9:15 On Energy Efficient Petaflop Computing – D. Poulikakos (ETHZ)
The Information and Communication Technology (ICT) industry must play a key role in the global effort to reduce carbon-dioxide emissions as it consumes 2% of the world energy with a strong, demand-driven, upward trend. The IT industry already strives to digitally control and to optimize emission-intensive hardware and software processes. With computation becoming the third pillar of scientific enquiry along with experiment and theory in all scientific disciplines, it becomes essential to address the challenge of energy aware and low power High Performance Computing (HPC).
The goal of the project AQUASAR presented in this lecture is to demonstrate, the employment of an emerging processor architecture, exhibiting a higher efficiency in terms of MFlops/W, for the solution of challenging scientific problems and to harness the heat that is inevitably generated as close as possible to the source with a high temperature level. This allows, for example, the heat to be re-used for space heating or process heat, thus replacing combustion or other process at the second user and offsetting the carbon dioxide emission by the generation of electricity.

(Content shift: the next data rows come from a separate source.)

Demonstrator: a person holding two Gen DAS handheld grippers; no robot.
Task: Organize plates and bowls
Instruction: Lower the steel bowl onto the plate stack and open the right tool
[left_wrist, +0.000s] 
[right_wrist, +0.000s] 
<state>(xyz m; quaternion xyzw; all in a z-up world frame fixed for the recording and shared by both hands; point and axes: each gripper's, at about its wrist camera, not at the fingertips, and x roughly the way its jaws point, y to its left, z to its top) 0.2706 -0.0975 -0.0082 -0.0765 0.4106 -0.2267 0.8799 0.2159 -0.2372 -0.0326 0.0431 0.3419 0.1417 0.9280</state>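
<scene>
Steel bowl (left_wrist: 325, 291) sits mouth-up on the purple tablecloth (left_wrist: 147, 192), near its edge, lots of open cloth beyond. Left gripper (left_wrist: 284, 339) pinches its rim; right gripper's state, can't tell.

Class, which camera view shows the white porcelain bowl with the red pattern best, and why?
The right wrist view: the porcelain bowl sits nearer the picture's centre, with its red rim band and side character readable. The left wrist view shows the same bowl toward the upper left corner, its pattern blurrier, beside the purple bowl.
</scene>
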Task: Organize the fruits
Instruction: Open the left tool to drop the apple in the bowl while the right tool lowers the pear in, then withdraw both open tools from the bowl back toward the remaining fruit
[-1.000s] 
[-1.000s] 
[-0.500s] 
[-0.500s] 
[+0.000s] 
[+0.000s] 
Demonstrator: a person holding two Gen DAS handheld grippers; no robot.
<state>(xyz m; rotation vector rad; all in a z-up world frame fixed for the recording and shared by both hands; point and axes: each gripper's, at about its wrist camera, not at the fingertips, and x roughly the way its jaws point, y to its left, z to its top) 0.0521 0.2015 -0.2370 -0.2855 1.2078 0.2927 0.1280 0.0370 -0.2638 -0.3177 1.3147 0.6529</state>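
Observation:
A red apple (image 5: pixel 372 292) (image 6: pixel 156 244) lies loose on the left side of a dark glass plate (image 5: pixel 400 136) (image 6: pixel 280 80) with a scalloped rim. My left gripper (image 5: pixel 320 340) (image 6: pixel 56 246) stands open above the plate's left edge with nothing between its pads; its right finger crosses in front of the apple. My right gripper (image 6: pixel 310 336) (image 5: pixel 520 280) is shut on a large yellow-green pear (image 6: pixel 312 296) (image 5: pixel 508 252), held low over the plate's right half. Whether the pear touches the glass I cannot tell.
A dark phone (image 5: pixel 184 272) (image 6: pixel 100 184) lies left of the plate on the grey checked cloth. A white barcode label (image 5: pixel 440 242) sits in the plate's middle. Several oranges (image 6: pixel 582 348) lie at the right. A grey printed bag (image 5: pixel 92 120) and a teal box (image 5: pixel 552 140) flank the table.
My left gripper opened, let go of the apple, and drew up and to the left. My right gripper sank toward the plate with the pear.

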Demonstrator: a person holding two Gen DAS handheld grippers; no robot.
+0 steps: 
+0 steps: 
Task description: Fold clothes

The goal is to demonstrate a high performance, low power consumption datacenter/computing operation approaching zero net emission. A number of important basic thermal engineering research questions covering a multiplicity of scales need to be answered, exemplified by the nanomanufacturing of low power high performance electronics with novel materials and processes, minimizing thermal resistances also in atomically flat interfaces and realizing 3D integrated cooling of electronics. Progress on these and other related topics will be discussed in the course of the lecture.